Policiers municipaux, jardiniers, employés de cantine ou encore chargés de la sécurisation des passages piétons à la sortie d'école... Quel que soit leur poste, tous les fonctionnaires territoriaux sont désormais passés aux 35 heures. Ils pouvaient encore bénéficier jusque-là d'un régime de dérogation leur permettant de travailler 1552 heures par an, plutôt que les 1607 heures imposées. C'est fini depuis le 1er janvier.

Ainsi, à la mairie de Gouesnou (Finistère), à partir de ce lundi, les fonctionnaires vont devoir arriver quinze minutes plus tôt chaque jour, avec des tâches déjà toutes trouvées. "On ouvre à 8h30, mais on doit ouvrir l'accueil, ouvrir nos ordinateurs, le standard, tout ça, ça prend du temps", explique Ludovic Abalea, agent d'accueil, dans le reportage de TF1 dans la vidéo en tête de cet article. 

Pour que la commune soit en règle, le maire a trouvé la solution : rallonger les journées de travail plutôt que supprimer des congés. "On a continué en demandant à nos agents et aux représentants du personnel quel était finalement ce qu'ils souhaitaient et il y avait cette question autour du temps libre que nous avons souhaité conserver", précise Stéphane Roudaut.

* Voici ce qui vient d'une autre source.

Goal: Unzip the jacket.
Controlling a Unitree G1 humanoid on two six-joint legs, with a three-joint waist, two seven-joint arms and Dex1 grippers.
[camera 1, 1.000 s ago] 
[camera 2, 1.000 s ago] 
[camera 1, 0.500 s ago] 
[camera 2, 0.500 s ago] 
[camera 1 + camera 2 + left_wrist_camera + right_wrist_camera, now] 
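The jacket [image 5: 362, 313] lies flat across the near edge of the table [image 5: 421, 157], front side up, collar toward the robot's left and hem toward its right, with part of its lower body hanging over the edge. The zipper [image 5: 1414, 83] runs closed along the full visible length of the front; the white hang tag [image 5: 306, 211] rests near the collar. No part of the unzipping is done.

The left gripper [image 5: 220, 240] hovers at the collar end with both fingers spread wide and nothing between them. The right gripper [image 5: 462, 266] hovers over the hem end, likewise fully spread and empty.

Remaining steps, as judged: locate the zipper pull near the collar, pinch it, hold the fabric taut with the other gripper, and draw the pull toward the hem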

20% des communes récalcitrantes

Alors que cette obligation, prévue par la loi de transformation de la fonction publique d'août 2019, vient d'entrer en vigueur, près de 20% des communes ne l'appliquent toujours pas, comme à Vitry-sur-Seine par exemple. Les agents n'atteignent pas les 1 607 heures, parce qu'ils ont plus de jours de congé. 

Le maire, Pierre Belloch, ne veut pas revenir sur ces acquis. "Cette loi, elle nous empêche de gérer notre personnel comme l'on veut. Elle va nous mettre en grande difficulté pour les recrutements parce que maintenant dans la fonction publique, on aura moins de congés que dans les entreprises privées", se plaint-il auprès de TF1.

Et pour les agents de la ville, il est hors de question de réduire les vacances. "Si j'ai bien compris, on a 33 jours et on va avoir 8 jours en moins, donc on va passer à 25 jours. Mais comment rattraper cette perte ? ", s'interroge Gilles Christiaens, agent d'entretien des espaces verts. 

Pour autant, le gouvernement envisage des poursuites judiciaires ainsi que des sanctions sous la forme d'amendes pour les communes récalcitrantes.